Eurocontrol States Defer Air Traffic Management Fees

 - April 7, 2020, 10:00 AM

This story is part of AIN's continuing coverage of the impact of the coronavirus on aviation.

A piece of what IATA director general Alexandre de Juniac called some good news for the European airline industry came Tuesday with a financial package from Eurocontrol member states allowing operators to defer €1.1 billion of air traffic control fees due to the continent’s air traffic management industry over “the coming months.”

The number of flights operating daily in European airspace has declined 90 percent due to the effects of the Covid-19 pandemic, and IATA sees little improvement until the continent lifts its lockdown. Europe, in fact, has seen the most severe decline of any part in the world, where regions average about a 70 percent reduction in traffic, according to IATA chief economist Brian Pearce.

In a statement issued soon after Eurocontrol announced the measures, the European Regions Airline Association (ERA) commended the member states for the relief. Estimates for 2020 called for European air traffic management fees for en route services to total €8.2 billion, based on forecast traffic and the projected cost of services from air navigation service providers (ANSPs). The bill for February totaled €518 million; the next payment would have come due on April 13, reported ERA. Eurocontrol has agreed to defer that bill until November.

“This swift action taken by the Eurocontrol member states will provide airlines with more flexibility as they financially plan for the future,” said ERA director general Montserrat Barriga. “Aviation will be instrumental in Europe’s economic recovery, and financial relief measures are needed urgently to ensure our airlines can continue to operate, providing connectivity, once we move towards recovery.
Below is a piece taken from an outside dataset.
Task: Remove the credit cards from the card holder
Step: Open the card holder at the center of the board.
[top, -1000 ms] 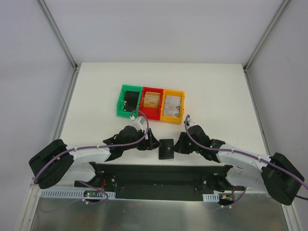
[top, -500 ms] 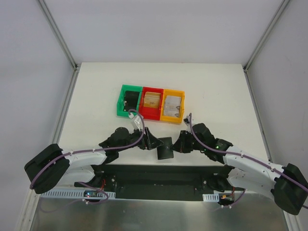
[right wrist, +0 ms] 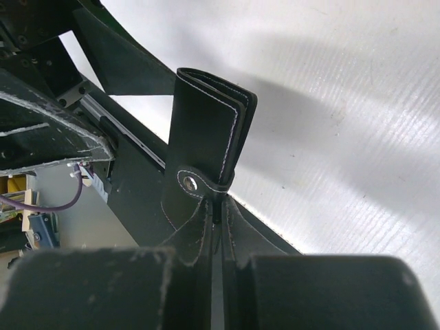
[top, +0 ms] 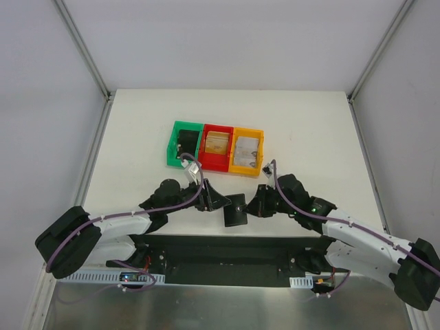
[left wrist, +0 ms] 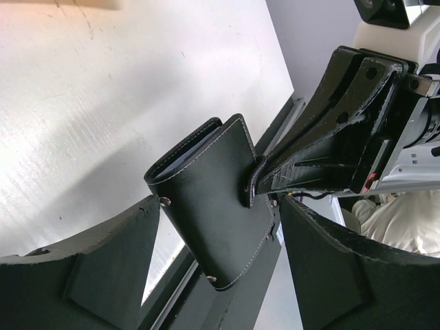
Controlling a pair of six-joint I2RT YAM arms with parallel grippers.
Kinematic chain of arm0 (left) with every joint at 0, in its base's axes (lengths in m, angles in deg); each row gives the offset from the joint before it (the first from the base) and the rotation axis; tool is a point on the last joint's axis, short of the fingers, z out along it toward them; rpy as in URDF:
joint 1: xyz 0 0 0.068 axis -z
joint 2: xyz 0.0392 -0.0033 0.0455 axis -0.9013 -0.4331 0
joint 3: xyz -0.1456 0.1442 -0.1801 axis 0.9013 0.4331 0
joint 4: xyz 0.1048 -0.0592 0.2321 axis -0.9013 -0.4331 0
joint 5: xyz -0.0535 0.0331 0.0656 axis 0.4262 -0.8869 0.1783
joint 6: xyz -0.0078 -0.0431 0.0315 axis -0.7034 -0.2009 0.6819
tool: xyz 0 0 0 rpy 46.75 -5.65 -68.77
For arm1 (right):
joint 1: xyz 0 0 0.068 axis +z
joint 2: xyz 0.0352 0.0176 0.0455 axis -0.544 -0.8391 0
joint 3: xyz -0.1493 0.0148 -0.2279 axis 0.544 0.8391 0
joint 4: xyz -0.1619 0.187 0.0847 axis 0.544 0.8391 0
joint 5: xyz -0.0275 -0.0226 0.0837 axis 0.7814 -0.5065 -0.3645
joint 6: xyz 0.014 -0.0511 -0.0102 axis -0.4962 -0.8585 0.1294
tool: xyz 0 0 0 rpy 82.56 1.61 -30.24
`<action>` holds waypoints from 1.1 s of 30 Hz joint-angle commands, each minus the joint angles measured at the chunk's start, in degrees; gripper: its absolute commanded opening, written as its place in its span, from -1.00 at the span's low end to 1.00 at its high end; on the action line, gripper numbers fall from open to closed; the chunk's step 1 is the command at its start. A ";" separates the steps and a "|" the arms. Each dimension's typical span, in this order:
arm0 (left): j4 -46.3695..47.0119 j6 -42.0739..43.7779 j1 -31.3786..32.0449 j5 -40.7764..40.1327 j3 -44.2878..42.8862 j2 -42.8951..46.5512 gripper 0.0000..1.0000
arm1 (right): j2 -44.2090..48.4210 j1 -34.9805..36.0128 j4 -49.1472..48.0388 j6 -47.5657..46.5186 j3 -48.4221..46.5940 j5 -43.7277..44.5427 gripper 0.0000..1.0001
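Note:
The card holder (top: 236, 210) is folded shut, black with pale stitching, and stands on edge over the table's near edge. My right gripper (right wrist: 218, 206) is shut on its small snap tab, also seen from the left wrist (left wrist: 260, 176). My left gripper (left wrist: 220, 206) is open, and the card holder (left wrist: 213, 199) hangs between its fingers with a gap on each side. From above, the left gripper (top: 218, 201) is just left of the holder and the right gripper (top: 256, 205) just right of it. A tan credit card (top: 217, 143) lies in the red bin, a pale one (top: 246, 147) in the orange bin.
Three bins stand in a row behind the grippers: green (top: 172, 143) with a chunky black object, red (top: 218, 163), orange (top: 259, 136). A black rail (top: 220, 247) runs along the table's near edge, under the holder.
Both grippers have drawn in toward the holder. It has gone from lying flat to tilted up on edge, and the left fingers now straddle it.

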 commanded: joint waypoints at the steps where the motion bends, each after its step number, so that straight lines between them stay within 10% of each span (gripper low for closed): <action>1: 0.73 -0.20 -0.85 0.71 1.04 3.26 0.40 | 1.85 0.27 -0.65 -1.20 -3.66 -1.86 -1.00; 33: 6.88 -2.57 -2.51 7.13 0.33 3.43 0.42 | 5.63 0.27 -4.69 -2.35 -4.37 -6.17 -1.00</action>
Today’s announcement by Eurocontrol will certainly aid our airlines in this recovery process.”

Speaking during a Tuesday teleconference with media, IATA’s de Juniac complimented the world’s governments for their “very supportive and open attitudes” toward financial relief measures in general. However, he also called for them to implement the aid packages immediately.

“This is the biggest crisis we have ever had in front of us,” said de Juniac. “Now we desperately need these [rescue] packages to be implemented and the money to flow to our balance sheets because we are clearly running out of cash. Whatever the measure is, we need it now because after three weeks of shutdown for many of our members and two months of cash in hand at the beginning of the year…we urgently need cash injection by any means.”